PGI Colloquium:
Prof. Dr. Michael Horn-von Hoegen,Department of Physics, University of Duisburg-Essen, Duisburg, Germany
PGI Lecture Hall, Building 04.8, 2nd Floor, Room 365
- begin
- 12 Jun 2015 11:00
Electron diffraction at surfaces: now ultrafast!
The dynamics of ultrafast structural phenomena at surfaces are studied using electron diffraction with a combination of a pulsed electron gun with a fs laser system in a pump probe scheme under ultra-high vacuum conditions. The grazing incidence of electrons of 7 – 30 keV in reflection high energy electron diffraction (RHEED) geometry ensures high surface sensitivity.

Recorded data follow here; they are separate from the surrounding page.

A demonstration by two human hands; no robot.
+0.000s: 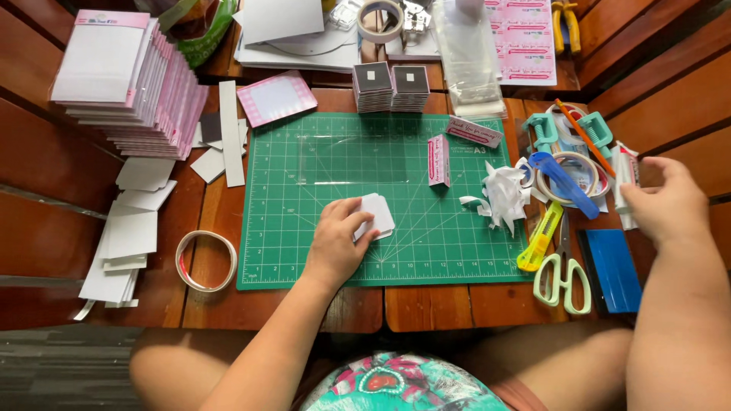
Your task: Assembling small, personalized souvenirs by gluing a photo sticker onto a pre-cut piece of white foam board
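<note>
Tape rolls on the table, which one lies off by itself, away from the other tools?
The tape roll left of the green cutting mat, flat on the wood. The others sit along the table's far edge and among the tools at right.

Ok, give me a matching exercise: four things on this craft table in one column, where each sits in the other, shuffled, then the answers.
Things:
1. white card stack
2. scissors
3. tape roll
4. yellow cutter

Places:
A. on the wood, left of the green mat
B. under the left hand
C. right of the mat, handles nearest the person
D. straddling the mat's right edge

Pairs: 1-B, 2-C, 3-A, 4-D
</note>
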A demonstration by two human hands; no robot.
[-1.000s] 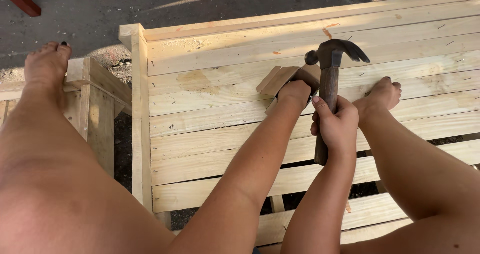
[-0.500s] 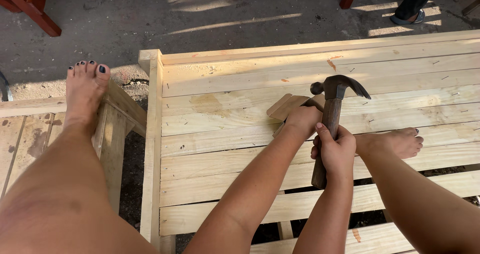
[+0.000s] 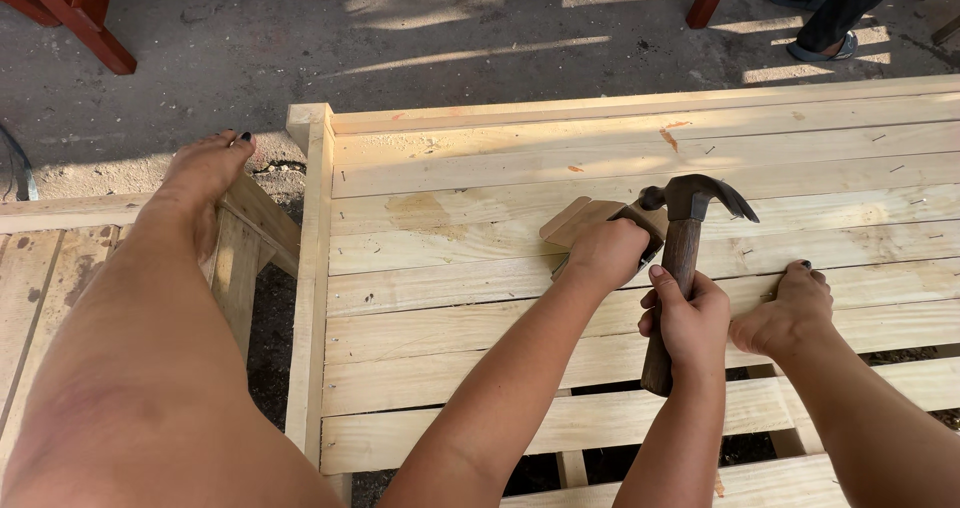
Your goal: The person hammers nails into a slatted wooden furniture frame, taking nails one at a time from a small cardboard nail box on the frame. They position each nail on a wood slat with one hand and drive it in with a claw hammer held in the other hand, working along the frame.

The sample is excited with 800 nm photons with pulses of 80 fs length, energy of 1 mJ at 5 kHz repetition rate and a fluence of 1 – 8 mJ/cm2. By applying a tilted pulse front scheme for the laser pulses, the temporal resolution of the entire setup has recently been improved to less than 400 femtoseconds!

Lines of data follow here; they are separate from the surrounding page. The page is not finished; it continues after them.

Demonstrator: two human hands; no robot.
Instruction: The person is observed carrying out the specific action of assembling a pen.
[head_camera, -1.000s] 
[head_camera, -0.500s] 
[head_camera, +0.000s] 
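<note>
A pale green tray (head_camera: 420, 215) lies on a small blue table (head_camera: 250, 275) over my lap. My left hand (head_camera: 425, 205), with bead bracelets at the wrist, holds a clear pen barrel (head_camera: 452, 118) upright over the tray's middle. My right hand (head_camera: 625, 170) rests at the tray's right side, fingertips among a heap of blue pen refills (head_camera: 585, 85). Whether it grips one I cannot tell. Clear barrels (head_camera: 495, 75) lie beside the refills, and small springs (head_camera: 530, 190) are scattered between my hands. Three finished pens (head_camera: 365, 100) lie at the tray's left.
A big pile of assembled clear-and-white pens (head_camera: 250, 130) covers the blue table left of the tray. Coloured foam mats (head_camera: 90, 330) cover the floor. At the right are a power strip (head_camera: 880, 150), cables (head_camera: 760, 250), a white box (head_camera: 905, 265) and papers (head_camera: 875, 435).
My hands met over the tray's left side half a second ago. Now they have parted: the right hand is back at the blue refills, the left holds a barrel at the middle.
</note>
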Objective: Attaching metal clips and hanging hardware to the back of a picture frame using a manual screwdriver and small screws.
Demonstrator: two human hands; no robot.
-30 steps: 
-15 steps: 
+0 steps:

Copyright: Prof. Dr. von Hoegen
The huge potential of this technique is demonstrated with the non-equilibrium dynamics of the In induced (8x2) reconstruction on Si(111). This surface exhibits a Peierls-like phase transition at 130 K from a (8x2) ground state, which is accompanied by the formation of a charge density wave (CDW), to a (4x1) excited state. Upon excitation by the fs-laser pulse, the (8x2) ground state is driven into the excited (4x1) state at a sample temperature of 30 K. The surface is only excited electronically; the CDW is lifted by photo doping in less than 400 fs, but the surface remains for almost one nanosecond in a super-cooled excited (4x1) high temperature state.

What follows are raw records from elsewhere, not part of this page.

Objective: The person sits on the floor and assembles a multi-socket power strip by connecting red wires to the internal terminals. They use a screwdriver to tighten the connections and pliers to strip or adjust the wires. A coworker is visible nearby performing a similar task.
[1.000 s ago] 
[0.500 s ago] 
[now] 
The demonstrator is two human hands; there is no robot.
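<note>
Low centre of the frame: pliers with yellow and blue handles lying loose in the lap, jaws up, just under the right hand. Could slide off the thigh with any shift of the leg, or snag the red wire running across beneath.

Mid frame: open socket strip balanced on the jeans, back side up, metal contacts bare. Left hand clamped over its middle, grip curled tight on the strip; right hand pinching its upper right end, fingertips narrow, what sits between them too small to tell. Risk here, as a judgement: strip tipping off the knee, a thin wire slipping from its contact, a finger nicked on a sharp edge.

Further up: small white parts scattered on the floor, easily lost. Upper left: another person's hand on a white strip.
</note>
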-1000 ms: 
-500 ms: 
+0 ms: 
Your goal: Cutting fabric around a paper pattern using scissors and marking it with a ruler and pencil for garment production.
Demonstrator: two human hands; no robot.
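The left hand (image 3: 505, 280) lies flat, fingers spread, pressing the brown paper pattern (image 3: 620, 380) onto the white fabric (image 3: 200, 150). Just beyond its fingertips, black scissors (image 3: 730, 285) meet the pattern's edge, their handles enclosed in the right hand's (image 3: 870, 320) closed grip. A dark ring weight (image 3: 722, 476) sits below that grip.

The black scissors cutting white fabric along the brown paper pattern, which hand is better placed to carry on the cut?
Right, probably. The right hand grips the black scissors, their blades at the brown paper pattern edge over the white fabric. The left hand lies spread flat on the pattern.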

An activation barrier of ~40 meV for the collective motion of the In atoms hinders the immediate recovery of the (8x2) ground state. This metastable situation – a hidden state of matter far away from equilibrium – is only accessible through the ultra-fast excitation by the fs-laser pulse. Relaxation to the (8x2) ground state is delayed on a timescale of tau ~ 500 picoseconds and is triggered by remnant (8x2) areas pinned at adsorbates that act as nucleation seeds in the same way that super-cooled water in a bottle freezes upon the insertion of seeds. The surface unit cells fall back into their ground state, one at a time, like a row of falling dominoes. The phase front propagates at about 100 m/s.